Ces chaussettes doivent en effet leurs propriétés antibactériennes au nano-argent, un produit qui se retrouve dans l’environnement au fil des lavages. «Si 10 % des Français portaient aujourd’hui ce type de chaussettes, ce sont 18 tonnes d’argent qui seraient rejetées chaque année dans l’eau», s’inquiète Dominique Gombert, chef d’expertise de l’agence.

Risques pour l’homme et l’environnement

Ces particules, mille fois plus petites qu’une cellule, passent sans difficulté les stations d’épuration. Or, leur toxicité a été démontrée pour au moins deux espèces de poisson.

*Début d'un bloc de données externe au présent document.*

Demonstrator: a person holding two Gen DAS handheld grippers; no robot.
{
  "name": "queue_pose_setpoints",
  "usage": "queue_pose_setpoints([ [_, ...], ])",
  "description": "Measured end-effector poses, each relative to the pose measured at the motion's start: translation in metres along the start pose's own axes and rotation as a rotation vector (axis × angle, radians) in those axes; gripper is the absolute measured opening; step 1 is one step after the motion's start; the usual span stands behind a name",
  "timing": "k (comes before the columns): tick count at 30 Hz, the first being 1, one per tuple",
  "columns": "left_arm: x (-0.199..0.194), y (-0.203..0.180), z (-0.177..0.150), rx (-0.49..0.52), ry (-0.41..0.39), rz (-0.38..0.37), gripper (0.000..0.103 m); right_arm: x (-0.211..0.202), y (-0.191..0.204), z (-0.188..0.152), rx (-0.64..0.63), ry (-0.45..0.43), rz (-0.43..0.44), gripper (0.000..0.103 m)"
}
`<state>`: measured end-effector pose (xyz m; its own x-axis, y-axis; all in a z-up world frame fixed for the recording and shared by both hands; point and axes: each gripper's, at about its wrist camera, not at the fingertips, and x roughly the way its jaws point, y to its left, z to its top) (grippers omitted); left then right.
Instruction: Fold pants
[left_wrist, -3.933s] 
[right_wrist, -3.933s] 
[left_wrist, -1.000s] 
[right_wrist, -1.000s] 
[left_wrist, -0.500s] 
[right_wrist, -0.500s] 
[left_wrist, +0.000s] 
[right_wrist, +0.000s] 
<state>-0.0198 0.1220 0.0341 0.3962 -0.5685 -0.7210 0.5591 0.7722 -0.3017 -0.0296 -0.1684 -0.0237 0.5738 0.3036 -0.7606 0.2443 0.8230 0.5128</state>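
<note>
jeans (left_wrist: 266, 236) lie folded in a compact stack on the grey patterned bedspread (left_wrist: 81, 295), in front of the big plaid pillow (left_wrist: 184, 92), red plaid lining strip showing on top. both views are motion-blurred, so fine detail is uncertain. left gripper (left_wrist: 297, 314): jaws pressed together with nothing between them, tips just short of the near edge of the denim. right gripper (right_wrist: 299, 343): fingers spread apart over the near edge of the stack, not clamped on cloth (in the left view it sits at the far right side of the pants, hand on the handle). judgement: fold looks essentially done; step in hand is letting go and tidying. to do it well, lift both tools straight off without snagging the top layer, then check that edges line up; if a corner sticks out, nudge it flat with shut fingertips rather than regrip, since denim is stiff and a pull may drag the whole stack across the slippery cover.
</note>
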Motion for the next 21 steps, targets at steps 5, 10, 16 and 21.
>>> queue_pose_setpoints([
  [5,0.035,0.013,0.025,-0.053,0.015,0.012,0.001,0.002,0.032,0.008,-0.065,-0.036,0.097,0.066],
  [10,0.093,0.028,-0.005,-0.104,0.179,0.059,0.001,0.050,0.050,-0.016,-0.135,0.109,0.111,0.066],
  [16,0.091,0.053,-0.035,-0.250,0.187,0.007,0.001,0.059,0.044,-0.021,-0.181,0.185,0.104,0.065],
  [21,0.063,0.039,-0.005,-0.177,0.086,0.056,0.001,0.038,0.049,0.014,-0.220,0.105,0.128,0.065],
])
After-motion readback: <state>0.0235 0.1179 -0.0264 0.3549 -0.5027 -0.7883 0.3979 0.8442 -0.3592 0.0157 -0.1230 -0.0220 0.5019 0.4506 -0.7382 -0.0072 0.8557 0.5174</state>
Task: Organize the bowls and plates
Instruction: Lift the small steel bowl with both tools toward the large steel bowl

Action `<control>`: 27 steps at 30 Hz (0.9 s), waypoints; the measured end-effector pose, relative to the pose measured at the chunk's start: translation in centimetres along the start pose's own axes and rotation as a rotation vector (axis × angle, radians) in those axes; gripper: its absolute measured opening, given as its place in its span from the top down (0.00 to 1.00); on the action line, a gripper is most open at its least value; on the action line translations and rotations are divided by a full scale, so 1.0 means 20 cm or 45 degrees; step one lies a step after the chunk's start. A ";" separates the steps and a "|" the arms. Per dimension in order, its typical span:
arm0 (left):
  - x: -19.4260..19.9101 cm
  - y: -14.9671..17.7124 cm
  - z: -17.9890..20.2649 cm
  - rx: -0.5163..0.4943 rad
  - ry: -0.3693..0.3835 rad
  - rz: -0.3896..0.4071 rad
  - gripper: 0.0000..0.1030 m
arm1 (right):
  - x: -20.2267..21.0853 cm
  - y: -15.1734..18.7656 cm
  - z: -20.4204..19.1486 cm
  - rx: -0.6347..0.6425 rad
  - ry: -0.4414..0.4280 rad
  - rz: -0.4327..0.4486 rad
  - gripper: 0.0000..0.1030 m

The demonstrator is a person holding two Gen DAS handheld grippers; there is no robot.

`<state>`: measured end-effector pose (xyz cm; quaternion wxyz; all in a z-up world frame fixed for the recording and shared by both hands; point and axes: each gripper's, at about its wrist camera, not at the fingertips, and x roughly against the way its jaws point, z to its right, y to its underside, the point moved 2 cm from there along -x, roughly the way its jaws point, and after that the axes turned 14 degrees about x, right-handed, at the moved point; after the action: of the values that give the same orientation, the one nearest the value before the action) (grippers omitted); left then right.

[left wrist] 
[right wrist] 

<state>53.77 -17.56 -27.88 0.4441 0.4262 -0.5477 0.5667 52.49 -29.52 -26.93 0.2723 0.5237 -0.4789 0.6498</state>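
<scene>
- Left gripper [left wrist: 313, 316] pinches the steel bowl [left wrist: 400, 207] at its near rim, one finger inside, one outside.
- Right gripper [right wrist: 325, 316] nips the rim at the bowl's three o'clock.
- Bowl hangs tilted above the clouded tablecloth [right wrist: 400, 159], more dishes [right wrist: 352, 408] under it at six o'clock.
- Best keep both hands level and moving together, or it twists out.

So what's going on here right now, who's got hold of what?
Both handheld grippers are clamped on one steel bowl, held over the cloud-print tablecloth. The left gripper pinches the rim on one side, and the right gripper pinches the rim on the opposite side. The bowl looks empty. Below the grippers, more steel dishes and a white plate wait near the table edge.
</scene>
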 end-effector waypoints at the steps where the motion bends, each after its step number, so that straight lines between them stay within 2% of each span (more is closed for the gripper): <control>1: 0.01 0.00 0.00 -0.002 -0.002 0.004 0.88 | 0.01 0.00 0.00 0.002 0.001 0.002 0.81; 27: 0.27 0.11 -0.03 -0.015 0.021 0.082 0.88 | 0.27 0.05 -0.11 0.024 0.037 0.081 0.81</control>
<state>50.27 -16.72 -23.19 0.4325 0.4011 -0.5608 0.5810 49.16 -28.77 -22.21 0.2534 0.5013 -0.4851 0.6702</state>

Par principe de précaution, l’agence demande donc que l’on retire du marché tous les produits contenant des nanomatériaux dont le bénéfice pour l’homme est faible. Elle recommande également la création d’un étiquetage clair. Car beaucoup de nanomatériaux sont aujourd’hui présents, clandestinement, jusque dans notre assiette : si sel, sucre en poudre ou ketchup restent fluides, c’est bien souvent grâce au silice amorphe, un anti-agglomérant dont on ne connaît pas l’effet sur l’homme.  


Marché

Plus de 1 000 produits contenants des nanomatériaux ont été déclarés dans le monde en 2009, dont 246 sont vendus en France. Il s’agit majoritairement de produits cosmétiques (crème solaire) et de vêtements «intelligents».